Friday, March 28, 2014

Did Putin do the Euro zone a favor?

Austan Goolsbee writes that
The fundamental weakness of the euro zone is that it relies on hard-hit economies—such as Greece and Spain—to endure austerity packages for years to try to raise productivity and cut labor costs enough to make the fixed exchange rate within Europe sustainable. The skeptics predict that eventually these smaller, weaker economies will just give up—unless Germany, with its booming exports, subsidizes them over the long term, a prospect the Germans vehemently oppose.

Russia's moves are particularly menacing to the many recent additions to the European Union that did time behind the Iron Curtain, such as Bulgaria, Lithuania, Poland, Latvia, Hungary, Romania, and the Czech Republic. These very same countries are next in line to join the euro zone, but they have resisted the required tough conditions such as meeting inflation, deficit, debt and interest-rate targets.
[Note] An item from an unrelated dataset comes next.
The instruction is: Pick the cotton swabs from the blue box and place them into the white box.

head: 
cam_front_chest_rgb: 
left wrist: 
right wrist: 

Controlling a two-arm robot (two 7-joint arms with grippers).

The political will of these countries to actually bite the necessary bullets to join the euro zone had been nonexistent—killed by the euro zone crises of the last several years. Yet following Russia's invasion of Ukraine, they're back. Poland, after years of delaying conversion to the euro, now says it's seriously considering it.
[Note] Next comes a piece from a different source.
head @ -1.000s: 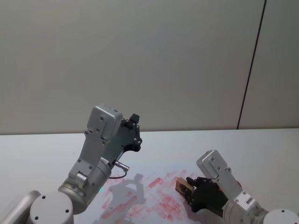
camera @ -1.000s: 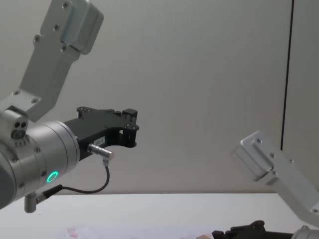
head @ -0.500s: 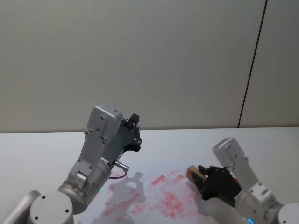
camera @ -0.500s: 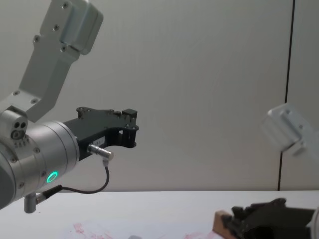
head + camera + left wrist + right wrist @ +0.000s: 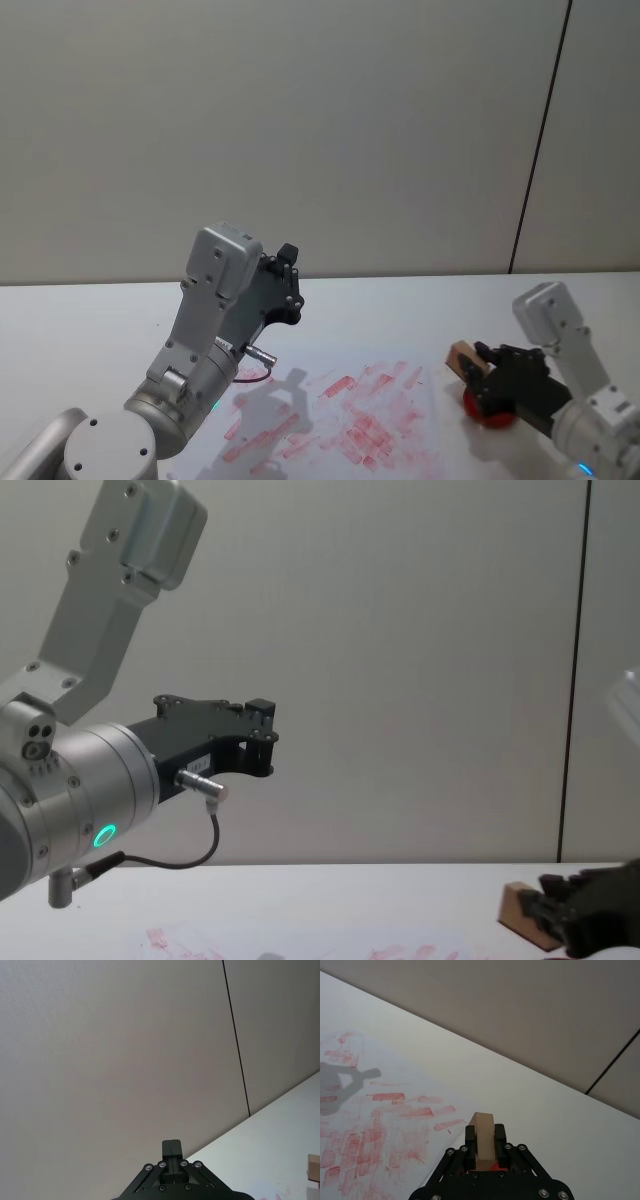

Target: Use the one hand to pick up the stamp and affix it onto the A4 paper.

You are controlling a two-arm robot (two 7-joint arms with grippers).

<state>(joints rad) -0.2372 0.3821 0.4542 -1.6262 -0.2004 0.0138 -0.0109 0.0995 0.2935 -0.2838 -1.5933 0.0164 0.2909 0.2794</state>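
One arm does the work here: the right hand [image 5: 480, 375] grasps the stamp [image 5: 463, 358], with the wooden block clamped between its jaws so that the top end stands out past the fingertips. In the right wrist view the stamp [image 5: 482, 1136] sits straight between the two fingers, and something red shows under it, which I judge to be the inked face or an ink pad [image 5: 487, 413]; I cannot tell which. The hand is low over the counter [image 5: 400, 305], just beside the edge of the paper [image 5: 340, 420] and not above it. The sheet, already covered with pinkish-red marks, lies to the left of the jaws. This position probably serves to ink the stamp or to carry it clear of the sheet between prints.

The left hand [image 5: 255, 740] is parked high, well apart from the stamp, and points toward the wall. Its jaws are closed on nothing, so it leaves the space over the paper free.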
For European economic integration to succeed, the countries with the weakest economies must be willing to endure pain in order to remain in or join the euro zone. Of the 15 countries in the EU with unemployment rates above 9% in the latest Eurostat statistics, almost half share a border with Russia or Ukraine. Of the 13 countries with unemployment below 9%, only one does (Romania).

The Russians seem to have found the one thing the EU has been searching for all along: a lasting way to convince peripheral economies to endure the sacrifices needed to be part of the euro zone. All it took was a reminder of how bad things can get for countries on their own.

Contrast the news on the banking systems as an example. Last week, Europeans announced a deal on a comprehensive banking plan that will give the European Central Bank resolution authority over all banks in the euro zone. Local authorities will surrender some national autonomy in a crisis and that may be unpopular. Alternatively, the Russians announced that Ukrainian banks will be treated as foreign in Crimea and held to Russian laws. The currency will convert to the ruble, and no one in Ukraine knows for sure whether their assets are safe. Bank runs were widespread in the days before the invasion.